Start of Available data

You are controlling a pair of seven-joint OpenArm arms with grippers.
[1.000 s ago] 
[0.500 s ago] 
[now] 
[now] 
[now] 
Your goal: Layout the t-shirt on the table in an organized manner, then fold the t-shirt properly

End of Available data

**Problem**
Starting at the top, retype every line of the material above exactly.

**Response below**
You are controlling a pair of seven-joint OpenArm arms with grippers.
[1.000 s ago] 
[0.500 s ago] 
[now] 
[now] 
[now] 
Your goal: Layout the t-shirt on the table in an organized manner, then fold the t-shirt properly

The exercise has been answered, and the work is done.